About this exercise: In the listing below, locate the line containing "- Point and" and the line containing "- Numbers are". Output both of them and every line between, exactly as written, and nothing more.

Available data:
== Segment start ==

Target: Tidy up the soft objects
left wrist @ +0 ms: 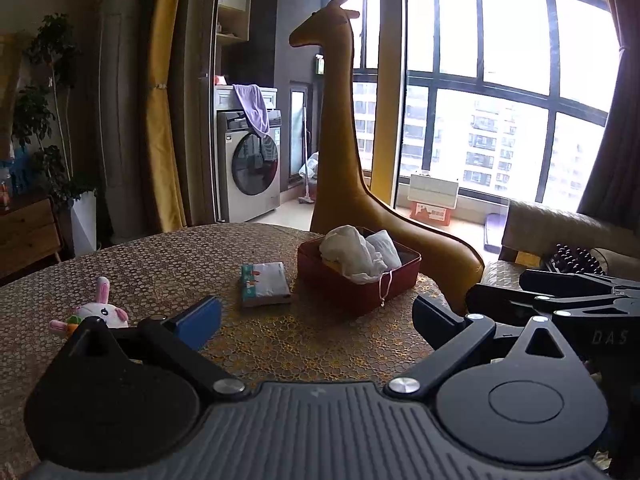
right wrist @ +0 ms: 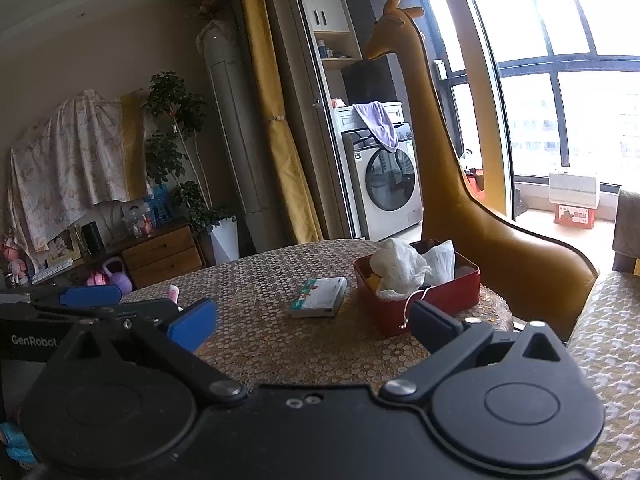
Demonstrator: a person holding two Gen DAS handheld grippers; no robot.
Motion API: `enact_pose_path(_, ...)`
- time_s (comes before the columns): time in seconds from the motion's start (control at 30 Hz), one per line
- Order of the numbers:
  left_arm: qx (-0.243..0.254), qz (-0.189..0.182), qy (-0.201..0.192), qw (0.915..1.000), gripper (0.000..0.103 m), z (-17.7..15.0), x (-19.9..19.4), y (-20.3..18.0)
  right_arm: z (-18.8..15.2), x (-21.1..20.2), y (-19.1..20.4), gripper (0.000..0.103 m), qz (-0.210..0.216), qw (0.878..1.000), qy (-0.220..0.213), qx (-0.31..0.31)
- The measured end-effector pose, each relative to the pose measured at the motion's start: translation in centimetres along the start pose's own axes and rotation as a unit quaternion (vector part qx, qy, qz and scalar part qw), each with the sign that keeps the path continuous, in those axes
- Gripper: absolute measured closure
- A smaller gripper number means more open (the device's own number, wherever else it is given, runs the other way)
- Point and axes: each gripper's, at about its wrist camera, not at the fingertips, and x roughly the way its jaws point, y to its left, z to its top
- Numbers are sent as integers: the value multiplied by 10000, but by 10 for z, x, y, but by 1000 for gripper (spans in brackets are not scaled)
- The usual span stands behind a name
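Jaws of left gripper (left wrist: pixel 316 316) and right gripper (right wrist: pixel 314 320) spread, empty; tissue pack (left wrist: pixel 265 283), plush rabbit (left wrist: pixel 102 312) left of red box (left wrist: pixel 360 294), awaiting collection.

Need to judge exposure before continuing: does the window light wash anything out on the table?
Left wrist view: window panes blown out, yet the red box and tissue pack stay readable. Right wrist view: window glares white, fisheye bends the frame edges, the table is evenly lit.

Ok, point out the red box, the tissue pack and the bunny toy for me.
red box (left wrist: pixel 352 294), left wrist view, on its near side wall.
tissue pack (left wrist: pixel 266 283), left wrist view, on its top face.
bunny toy (left wrist: pixel 102 311), left wrist view, on its white head.
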Motion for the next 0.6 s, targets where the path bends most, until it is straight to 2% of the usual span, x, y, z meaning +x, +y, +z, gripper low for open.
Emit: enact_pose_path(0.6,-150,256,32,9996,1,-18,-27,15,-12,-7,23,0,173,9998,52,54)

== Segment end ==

Result of the exercise:
- Point and axes: each gripper's, at about its wrist camera, not at the fingertips, and x roughly the way its jaws point, y to its left, z to its top
- Numbers are sent as integers: the value multiplied by 10000, but by 10 for z, x, y, but by 1000 for gripper (spans in brackets are not scaled)

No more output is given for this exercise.